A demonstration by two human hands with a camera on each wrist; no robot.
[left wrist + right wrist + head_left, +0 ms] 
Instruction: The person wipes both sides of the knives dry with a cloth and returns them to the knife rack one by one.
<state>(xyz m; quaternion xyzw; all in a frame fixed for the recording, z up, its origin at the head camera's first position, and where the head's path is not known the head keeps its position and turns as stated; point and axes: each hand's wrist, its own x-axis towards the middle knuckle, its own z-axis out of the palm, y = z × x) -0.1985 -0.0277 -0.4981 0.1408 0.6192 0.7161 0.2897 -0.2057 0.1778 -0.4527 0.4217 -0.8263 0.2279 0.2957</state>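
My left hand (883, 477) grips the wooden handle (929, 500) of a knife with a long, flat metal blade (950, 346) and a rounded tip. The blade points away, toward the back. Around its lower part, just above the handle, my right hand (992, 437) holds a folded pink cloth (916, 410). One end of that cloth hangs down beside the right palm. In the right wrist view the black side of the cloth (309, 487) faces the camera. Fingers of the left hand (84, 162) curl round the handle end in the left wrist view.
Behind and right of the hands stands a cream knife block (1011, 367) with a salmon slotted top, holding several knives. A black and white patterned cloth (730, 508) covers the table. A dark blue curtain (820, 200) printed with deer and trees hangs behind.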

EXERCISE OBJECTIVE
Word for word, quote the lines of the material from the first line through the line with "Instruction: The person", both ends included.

TASK RESPONSE
A demonstration by two human hands with a camera on each wrist; no robot.
[left wrist + right wrist + head_left, +0 ms] 
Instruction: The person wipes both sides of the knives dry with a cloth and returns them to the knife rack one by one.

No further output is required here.